51e Festival de Deauville : Zoey Deutch à l’affiche de « Nouvelle Vague » reçoit un Nouvel Hollywood des mains de Claude Lelouch.
Ce vendredi soir, c’était au tour d’une étoile montante du cinéma américain de recevoir son trophée du Festival du cinéma américain de Deauville : un Nouvel Hollywood, récompensant chaque année un(e) jeune comédien(ne) symbole de la nouvelle génération du cinéma américain.

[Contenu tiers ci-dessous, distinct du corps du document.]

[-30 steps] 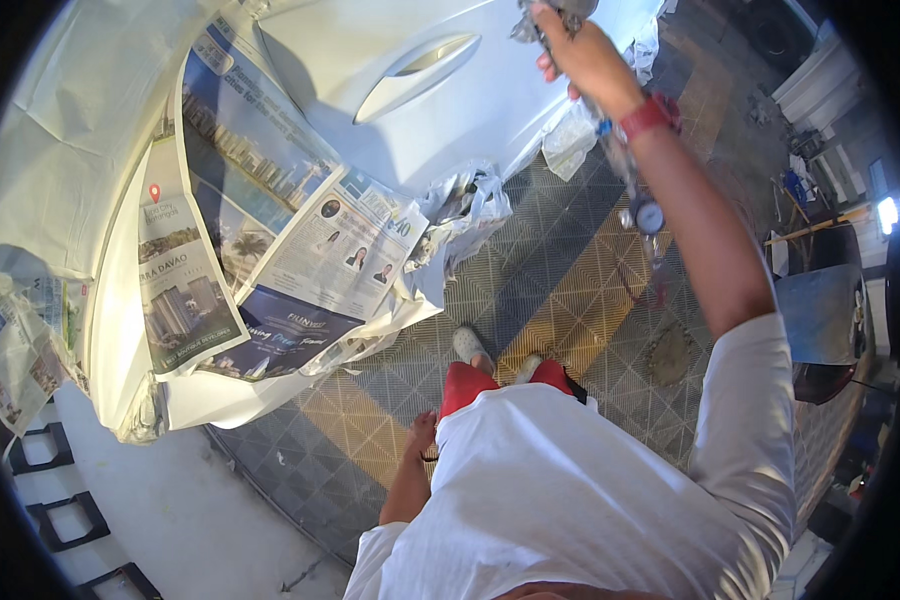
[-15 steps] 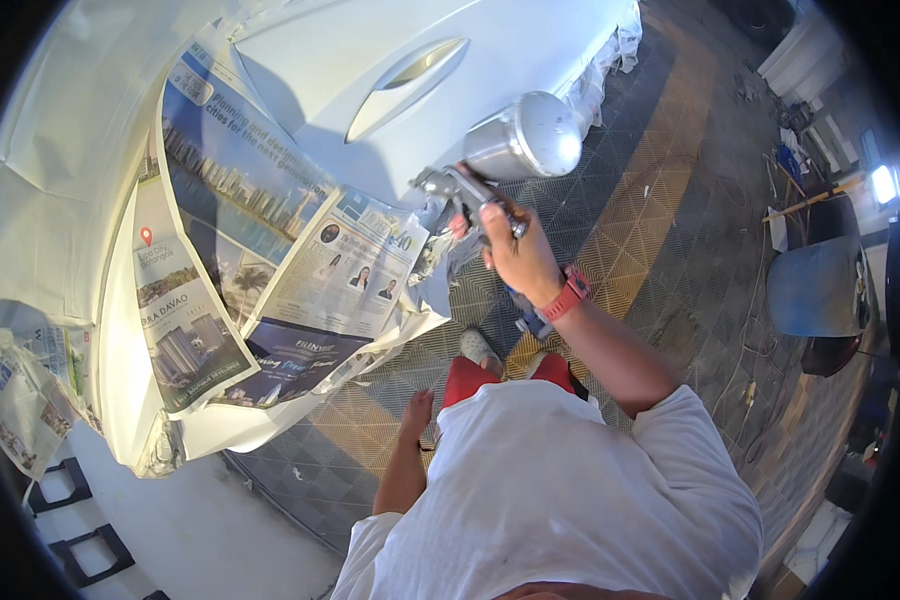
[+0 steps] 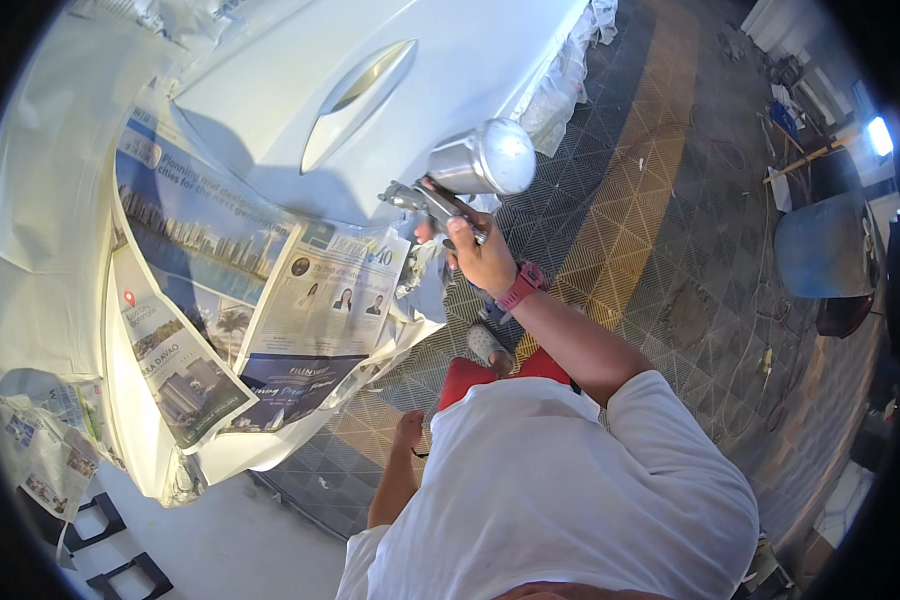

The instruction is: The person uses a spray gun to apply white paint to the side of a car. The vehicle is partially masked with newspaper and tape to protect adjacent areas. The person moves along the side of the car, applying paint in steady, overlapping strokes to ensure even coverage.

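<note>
My right hand (image 3: 485, 262) is wrapped round the grip of a metal spray gun (image 3: 428, 200), with a silver paint cup (image 3: 475, 160) on top. The gun's nozzle faces left, in front of a white car door panel (image 3: 280, 110) and apart from it. A door handle (image 3: 358, 105) shows on that panel. Below the nozzle, newspaper sheets (image 3: 320, 290) cover the neighbouring part of the car. My left hand (image 3: 408, 430) hangs low by my side, near no object; its fingers are too foreshortened to read.
Crumpled plastic sheeting (image 3: 555, 105) lines the door's lower edge. Pale masking sheet (image 3: 50, 200) covers the car at left. Black square frames (image 3: 135, 580) lie at lower left. A patterned floor (image 3: 610, 220) runs to the right, towards a blue-grey chair (image 3: 825, 245) and a bright lamp (image 3: 878, 136).
The spray gun in my right hand has shifted left and slightly down in the picture, while the whole view has also moved. My left hand still hangs by my side.
</note>
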A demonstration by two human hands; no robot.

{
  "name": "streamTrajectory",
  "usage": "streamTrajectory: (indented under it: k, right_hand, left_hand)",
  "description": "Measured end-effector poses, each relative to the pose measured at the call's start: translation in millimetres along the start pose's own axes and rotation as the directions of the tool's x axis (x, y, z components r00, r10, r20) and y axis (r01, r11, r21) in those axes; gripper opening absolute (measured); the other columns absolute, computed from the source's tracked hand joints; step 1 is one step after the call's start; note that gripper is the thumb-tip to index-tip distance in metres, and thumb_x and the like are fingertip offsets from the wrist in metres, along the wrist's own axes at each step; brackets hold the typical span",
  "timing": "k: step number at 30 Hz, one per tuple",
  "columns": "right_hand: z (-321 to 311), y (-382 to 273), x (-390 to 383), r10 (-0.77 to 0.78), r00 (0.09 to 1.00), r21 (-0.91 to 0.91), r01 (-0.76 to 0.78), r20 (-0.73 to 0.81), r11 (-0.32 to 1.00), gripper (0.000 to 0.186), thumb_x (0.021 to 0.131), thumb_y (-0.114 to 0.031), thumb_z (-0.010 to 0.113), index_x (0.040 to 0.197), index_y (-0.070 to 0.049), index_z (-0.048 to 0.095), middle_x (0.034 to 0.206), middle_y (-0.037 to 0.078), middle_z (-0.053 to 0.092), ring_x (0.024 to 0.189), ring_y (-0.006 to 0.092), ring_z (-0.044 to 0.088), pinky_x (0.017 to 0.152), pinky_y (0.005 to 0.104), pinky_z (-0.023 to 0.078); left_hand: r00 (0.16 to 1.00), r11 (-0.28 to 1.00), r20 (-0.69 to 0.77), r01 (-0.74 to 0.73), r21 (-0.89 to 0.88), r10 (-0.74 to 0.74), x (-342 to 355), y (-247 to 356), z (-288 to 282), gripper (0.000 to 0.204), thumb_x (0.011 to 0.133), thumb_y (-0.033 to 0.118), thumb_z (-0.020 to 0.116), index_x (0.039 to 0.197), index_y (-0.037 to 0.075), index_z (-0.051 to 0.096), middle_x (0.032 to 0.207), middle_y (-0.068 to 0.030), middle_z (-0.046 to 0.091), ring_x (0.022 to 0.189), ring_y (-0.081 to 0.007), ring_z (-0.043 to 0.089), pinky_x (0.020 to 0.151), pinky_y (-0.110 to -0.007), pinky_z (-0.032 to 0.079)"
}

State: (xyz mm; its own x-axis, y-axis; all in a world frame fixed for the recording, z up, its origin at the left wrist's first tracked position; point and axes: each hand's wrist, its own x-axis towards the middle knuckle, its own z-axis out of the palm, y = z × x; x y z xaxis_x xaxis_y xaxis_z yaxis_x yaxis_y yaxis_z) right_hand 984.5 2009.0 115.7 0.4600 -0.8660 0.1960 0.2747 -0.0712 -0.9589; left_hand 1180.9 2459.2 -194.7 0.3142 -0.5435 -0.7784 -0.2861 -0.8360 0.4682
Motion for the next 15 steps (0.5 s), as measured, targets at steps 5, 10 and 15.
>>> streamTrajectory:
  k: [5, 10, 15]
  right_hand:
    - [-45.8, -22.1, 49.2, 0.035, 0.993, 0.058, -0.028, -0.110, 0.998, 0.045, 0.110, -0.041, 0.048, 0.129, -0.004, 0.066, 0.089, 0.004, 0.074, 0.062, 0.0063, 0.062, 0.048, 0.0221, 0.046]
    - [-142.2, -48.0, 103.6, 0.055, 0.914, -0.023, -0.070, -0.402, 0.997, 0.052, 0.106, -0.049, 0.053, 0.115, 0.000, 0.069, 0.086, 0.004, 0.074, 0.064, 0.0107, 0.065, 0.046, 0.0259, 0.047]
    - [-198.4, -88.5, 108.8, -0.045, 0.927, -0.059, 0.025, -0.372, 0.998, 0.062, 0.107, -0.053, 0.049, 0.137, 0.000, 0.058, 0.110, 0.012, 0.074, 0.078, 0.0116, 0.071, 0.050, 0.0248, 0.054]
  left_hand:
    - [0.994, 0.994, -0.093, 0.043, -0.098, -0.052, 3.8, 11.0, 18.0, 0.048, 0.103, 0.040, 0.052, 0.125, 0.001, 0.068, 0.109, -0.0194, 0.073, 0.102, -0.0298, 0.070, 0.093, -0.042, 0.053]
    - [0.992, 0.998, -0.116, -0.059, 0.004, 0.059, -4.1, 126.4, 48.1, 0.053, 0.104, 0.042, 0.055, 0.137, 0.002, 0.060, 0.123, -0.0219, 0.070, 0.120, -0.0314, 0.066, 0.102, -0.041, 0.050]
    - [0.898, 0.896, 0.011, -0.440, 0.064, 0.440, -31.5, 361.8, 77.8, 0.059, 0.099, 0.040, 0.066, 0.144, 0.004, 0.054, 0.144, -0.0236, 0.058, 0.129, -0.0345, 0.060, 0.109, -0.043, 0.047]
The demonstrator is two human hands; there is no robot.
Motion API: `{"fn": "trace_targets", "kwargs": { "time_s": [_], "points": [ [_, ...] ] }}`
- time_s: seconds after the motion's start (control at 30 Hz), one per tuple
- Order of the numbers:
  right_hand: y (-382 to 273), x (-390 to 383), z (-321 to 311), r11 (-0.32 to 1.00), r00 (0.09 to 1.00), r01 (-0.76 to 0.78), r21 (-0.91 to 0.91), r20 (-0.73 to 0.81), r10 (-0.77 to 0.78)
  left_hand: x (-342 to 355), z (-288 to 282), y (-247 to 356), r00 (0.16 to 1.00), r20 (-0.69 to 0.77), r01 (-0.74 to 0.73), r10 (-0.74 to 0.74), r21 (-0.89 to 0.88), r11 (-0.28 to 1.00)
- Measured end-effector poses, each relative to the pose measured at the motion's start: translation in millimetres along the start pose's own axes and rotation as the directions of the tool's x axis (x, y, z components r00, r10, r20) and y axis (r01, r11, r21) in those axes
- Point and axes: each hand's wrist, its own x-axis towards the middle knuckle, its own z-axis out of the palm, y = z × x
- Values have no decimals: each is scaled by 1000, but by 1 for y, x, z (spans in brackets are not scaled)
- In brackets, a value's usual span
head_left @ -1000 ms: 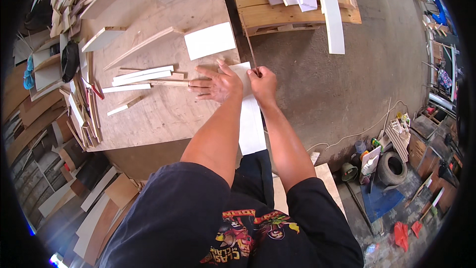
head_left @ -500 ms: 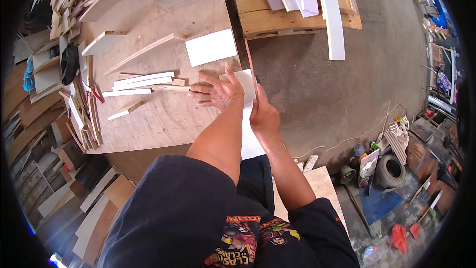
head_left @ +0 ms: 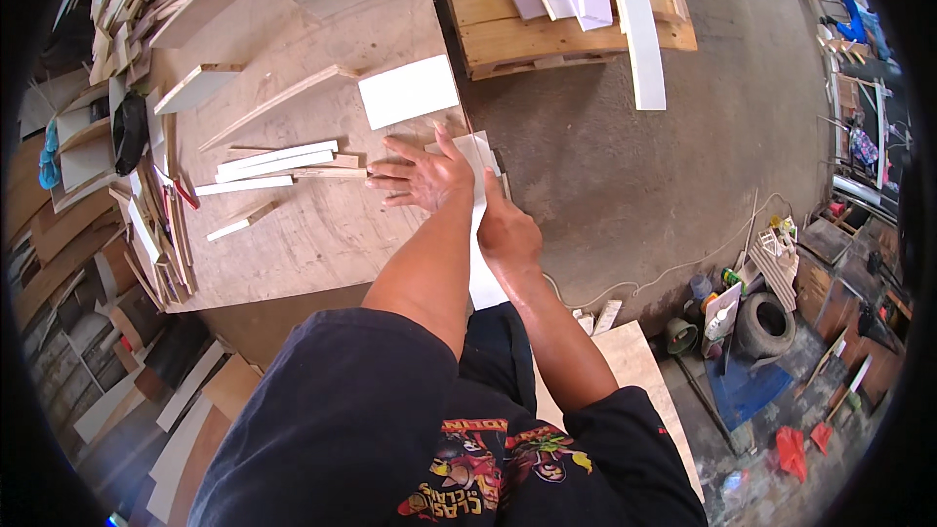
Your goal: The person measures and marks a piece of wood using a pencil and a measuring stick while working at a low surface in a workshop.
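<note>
A long white board (head_left: 486, 278) lies along the right edge of the plywood-topped table, its near end reaching toward my body. My left hand (head_left: 427, 176) presses down at the board's left side, open, fingers spread to the left. Closed around what looks like a handsaw (head_left: 472, 135) is my right hand (head_left: 509, 232), at the board's right side. The saw shows only as a thin edge-on line past the fingers; its handle is hidden in my grip. A white rectangular panel (head_left: 408, 93) rests just beyond my left hand.
White-edged strips (head_left: 278, 164) and upright boards (head_left: 278, 102) occupy the tabletop (head_left: 322, 244). Ahead right, a wooden pallet (head_left: 537, 44) bears long white boards (head_left: 639, 39). Scrap wood piles up at left. A tyre (head_left: 764, 325) and a cable (head_left: 673, 278) lie on the floor at right.
My right hand has drawn back slightly toward my body, and less of the saw shows beyond it. My left hand keeps its place on the board. The whole view has shifted a little.
</note>
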Motion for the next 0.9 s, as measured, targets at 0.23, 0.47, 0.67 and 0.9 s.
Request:
{"fn": "trace_targets", "kwargs": {
  "time_s": [0.23, 0.47, 0.67, 0.9],
  "points": [
    [-4, -1, 1, 1000, 999, -2, -15, 44, 2, 2, 1, -2, 1000, 12, -19, 19, -2, 1000],
    [-10, 1, -6, 999, 997, -12, -48, 70, 15, 1, 1, -1, 999, 19, -26, 26, -7, 1000],
    [-15, 5, -11, 994, 995, 1, -109, 95, 10, 0, -2, 0, 1000, 16, -26, 26, -5, 1000],
    [-13, 8, -18, 997, 992, 12, -73, 129, -2, 3, 1, -2, 1000, 29, -12, 12, 11, 1000]
  ]
}}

Claude Lelouch remet son Nouvel Hollywood à Zoey Deutch © Pierre GermayCette année, c’est à Zoey Deutch que cet award a été remis. Cette jeune comédienne très prometteuse, qui présente tout de même déjà une filmographie riche de vingt-cinq longs-métrages, a débuté dans des séries télé pour Disney Channel avant d’être en 2024 à l’affiche de « Juré n°2 » de Clint Eastwood où elle interprète l’épouse enceinte du juré n°2.
Jean Seberg dans « Nouvelle Vague » le film de Richard Linklater
Aujourd’hui, elle est l’héroïne de « Nouvelle Vague » de Richard Linklater. Elle y interprète l’actrice Jean Seberg, partenaire de Jean-Paul Belmondo dans « À bout de souffle », le film-culte que Jean-Luc Godard a tourné en 1959 (sorti en salles en 1960).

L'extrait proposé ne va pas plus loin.